30.06.1999 - 00:00 | Son Güncellenme:
Umur Talu
Aslında Mahkeme Başkanı Turgut Okyay durumu özetledi:
Karar, idam. Ama bir hukukçu olarak hakim, bu davada değil, genel olarak, ilkesel olarak "idama karşı olduğunu", fakat kanunların gereğini yerine getirdiğini söyledi daha sonra.
İdam, suçun, suçların niteliğinin ve niceliğinin ötesinde "ilke" bakımından tartışmalı bir hüküm.
Kanunlarınızda varsa verirsiniz, uygularsınız, uygulamazsınız.
Yahut zaten "ilke" olarak kanunlarınızda ölüm cezası yoktur, kaldırılmıştır.
Dünyadaki birçok ülke ve uzun süredir bu ceza infaz edilmediği halde kanunlarında koruyan Türkiye bir yana...
İlkinin tipik örneği ABD. Demokrasinin beşiklerinden sayılan ve dünyaya da "demokrasi" dersi veren, hatta bu dersi yer yer silah zoruyla da uygulayan ABD idam cezasının en yaygın uygulanıldığı ülkelerden biri. Daha doğrusu, ABD'de birçok eyalet, farklı infaz yöntemleriyle bunu uyguluyor; hem de çoğu zaman tartışmalı biçimde.
Zaten ABD, demokrasisinin öteki yüzündeki bu gibi uygulamalar yüzünden birçok uluslararası hukuk metnini imzalamıyor ya da o tür girişimlere karşı çıkabiliyor.
İdam cezasının, "yaşama hakkı"nın mutlaklığı nedeniyle "ilke" olarak bulunmadığı temel coğrafya ise Avrupa ile bunun siyasi - ekonomik birliği olan Avrupa Birliği.
Türkiye'nin üye olduğu Avrupa Konseyi de bu "ilke"ye sahip çıkıyor.
Hatta Türkiye'nin de Avrupa hukuk kurumlarına çeşitli kereler, bu cezanın var olmasına rağmen infaz edilmediğini bildirdiği, bildirmek zorunda kaldığı biliniyor.
Hakimin hukukçu olarak verdiği kararla, sonradan samimiyetle söylediği sözler de "kanun" ile "ilke" arasındaki çelişkinin özeti.
. . .
Bütün bunlardan sonra...
Kanunlarınız öyle diyorsa, bu açıdan "ceza"nın tartışılır tarafı yok.

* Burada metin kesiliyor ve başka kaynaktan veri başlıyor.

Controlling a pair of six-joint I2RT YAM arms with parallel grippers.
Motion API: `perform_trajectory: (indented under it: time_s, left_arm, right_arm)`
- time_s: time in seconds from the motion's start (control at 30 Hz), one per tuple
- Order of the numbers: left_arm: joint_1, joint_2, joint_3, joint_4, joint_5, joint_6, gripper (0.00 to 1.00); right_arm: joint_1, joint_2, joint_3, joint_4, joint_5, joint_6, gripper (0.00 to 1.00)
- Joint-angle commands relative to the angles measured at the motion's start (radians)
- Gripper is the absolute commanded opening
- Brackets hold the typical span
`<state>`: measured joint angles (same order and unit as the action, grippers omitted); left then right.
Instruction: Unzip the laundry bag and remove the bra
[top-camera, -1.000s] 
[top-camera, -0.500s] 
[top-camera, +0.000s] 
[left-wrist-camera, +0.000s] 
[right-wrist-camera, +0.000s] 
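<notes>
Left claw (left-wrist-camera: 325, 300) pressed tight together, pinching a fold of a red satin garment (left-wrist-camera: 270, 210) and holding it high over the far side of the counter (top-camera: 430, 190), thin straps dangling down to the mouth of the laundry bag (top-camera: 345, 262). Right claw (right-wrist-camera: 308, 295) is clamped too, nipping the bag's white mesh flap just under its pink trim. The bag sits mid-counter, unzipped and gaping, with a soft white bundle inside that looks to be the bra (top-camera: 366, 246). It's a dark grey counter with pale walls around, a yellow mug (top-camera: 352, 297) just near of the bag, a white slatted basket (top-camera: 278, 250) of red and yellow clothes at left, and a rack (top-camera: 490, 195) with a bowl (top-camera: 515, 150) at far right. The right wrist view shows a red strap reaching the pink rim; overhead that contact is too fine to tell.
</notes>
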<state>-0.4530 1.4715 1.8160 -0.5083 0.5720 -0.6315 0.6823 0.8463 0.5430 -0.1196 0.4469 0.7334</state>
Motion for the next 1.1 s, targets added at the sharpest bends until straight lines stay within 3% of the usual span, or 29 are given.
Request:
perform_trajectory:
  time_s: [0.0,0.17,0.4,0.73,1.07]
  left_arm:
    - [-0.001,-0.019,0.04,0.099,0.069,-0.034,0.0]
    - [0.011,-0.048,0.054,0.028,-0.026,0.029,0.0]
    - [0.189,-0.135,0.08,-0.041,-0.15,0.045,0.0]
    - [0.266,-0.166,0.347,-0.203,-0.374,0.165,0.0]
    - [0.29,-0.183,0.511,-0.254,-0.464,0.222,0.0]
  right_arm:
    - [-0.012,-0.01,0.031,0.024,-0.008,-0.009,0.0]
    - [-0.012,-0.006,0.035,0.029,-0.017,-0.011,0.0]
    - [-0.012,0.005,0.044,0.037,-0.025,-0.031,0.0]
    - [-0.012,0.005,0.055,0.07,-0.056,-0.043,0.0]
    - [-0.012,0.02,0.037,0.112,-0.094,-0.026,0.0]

Kaldı ki, yargılama süreci de gözler önünde ve düzgün biçimde süregelmişti.
Kararın şehit yakınlarını, ondan öte ülkede önemli bir çoğunluğu mutlu ettiği, yaşadıkları ve hala yaşamakta oldukları acılara bir teselli olduğu da açık.

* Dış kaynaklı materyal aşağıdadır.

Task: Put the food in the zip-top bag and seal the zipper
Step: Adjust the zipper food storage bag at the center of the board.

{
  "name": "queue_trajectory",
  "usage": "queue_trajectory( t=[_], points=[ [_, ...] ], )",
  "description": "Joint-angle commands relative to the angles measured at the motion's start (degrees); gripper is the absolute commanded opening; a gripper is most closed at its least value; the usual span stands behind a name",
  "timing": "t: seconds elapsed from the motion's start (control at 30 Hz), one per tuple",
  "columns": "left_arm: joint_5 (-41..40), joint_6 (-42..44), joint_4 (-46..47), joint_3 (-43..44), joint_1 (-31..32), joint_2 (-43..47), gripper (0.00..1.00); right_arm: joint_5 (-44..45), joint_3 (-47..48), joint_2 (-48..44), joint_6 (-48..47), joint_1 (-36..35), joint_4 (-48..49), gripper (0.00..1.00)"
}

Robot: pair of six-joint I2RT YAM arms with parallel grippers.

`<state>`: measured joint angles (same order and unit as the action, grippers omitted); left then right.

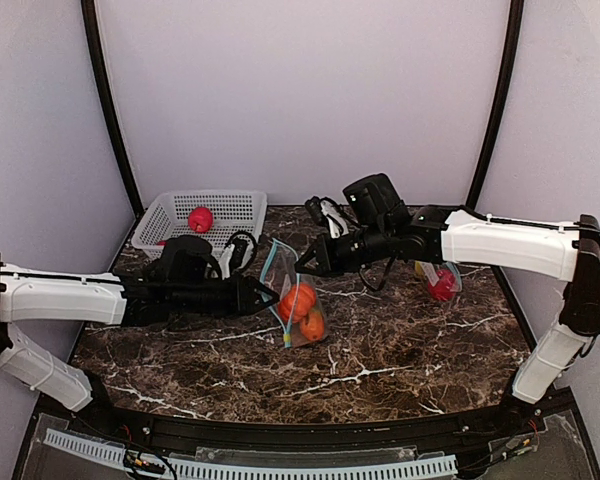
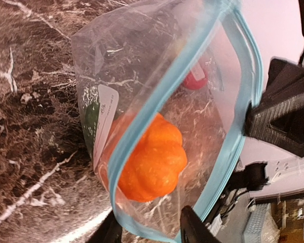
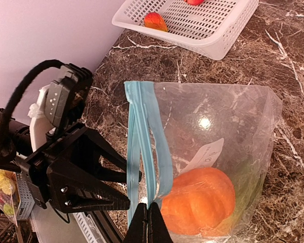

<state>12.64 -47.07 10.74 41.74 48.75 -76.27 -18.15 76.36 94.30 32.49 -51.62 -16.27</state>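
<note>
Two rounded orange toy fruits (image 1: 297,300) sit inside the clear plastic zip-top bag with a blue zipper (image 3: 218,116), whose rim the right gripper (image 3: 149,212) pinches tight while the left gripper's (image 2: 149,223) parted fingers straddle it and would do best to clamp both strips squarely before sliding.

The clear plastic zip-top bag (image 3: 233,116) is thin, glossy, creased film; its blue plastic zipper strip (image 3: 142,131) is smooth. The orange ribbed toy fruit (image 3: 197,200) is matt, faintly grainy plastic. The dark brown marble-patterned tabletop (image 3: 294,50) is polished and reflective. The white mesh plastic basket (image 3: 192,43) is smooth, semi-gloss.
</note>
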Motion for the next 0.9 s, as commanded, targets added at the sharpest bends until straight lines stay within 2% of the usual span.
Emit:
queue_trajectory(
  t=[0.0,0.23,0.3,0.37,0.53,0.87],
  points=[
    [2.23,-1.28,3.26,-0.25,0.10,-1.12,0.29,1.03,0.37,-0.07,0.25,-0.42,1.22,0.00],
    [1.34,1.59,2.44,5.76,0.05,-2.22,0.02,3.20,0.93,-1.49,-0.49,-0.33,-0.49,0.00],
    [2.10,2.73,1.22,8.65,0.09,-2.80,0.01,4.72,1.45,-2.02,-0.93,-0.35,-1.75,0.00],
    [2.82,3.42,0.00,11.23,0.08,-3.01,0.01,9.97,3.31,-2.58,-1.58,-0.73,-5.59,0.00],
    [2.64,3.28,-0.16,11.02,0.03,-1.47,0.01,16.97,4.10,-5.69,-3.90,-1.10,-8.77,0.00],
    [1.71,3.81,-3.28,9.84,0.03,-4.59,0.01,13.49,2.41,-3.08,-2.47,-0.86,-7.36,0.00]
  ],
)
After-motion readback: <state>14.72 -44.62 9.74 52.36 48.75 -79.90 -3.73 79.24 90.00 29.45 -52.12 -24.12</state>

Şimdi iç ve dış hukuk süreci başlıyor.
Tabii ki bu süreç sadece "hukuk"tan ibaret değil.
Bir bölümü ikiyüzlü hesaplarla, bir bölümü bölgesel senaryolarla, bir bölümü ise ilkelerle hareket eden "yabancılar"ın ne diyeceği, ne baskı yapacağı bir yana... (Elbette sadece baskı değil, bir de altına imza attığımız hukuk metinleri var.)
Asıl önemlisi, bugüne kadar öyle olduğunu kabul etmeseniz dahi, Meclis'in önüne geldiği andan itibaren "siyasileşecek" bu dava ve kararın Türkiye'nin geleceğini nasıl belirleyeceği.
Bir yanda, geçmişin acılarından kaynaklanan toplumsal bir tatmin duygusu...
Bir yanda, huzurlu bir geleceğin hangi zeminlerde inşa edilebileceği.
O acıları yaşamış gazi askerlerin konuşmalarından oluşan bir kitabın (Nadire Mater, Mehmedin Kitabı) dahi "çok satanlar"dan olduktan sonra toplatılabildiği bir ülkede...
Acılar ve duygular hatta kanunlar ile aklın dengesini kurabilmek kolay değil.
Not: İzninizle Dipsiz Kuyu birkaç gün kapalı olacak.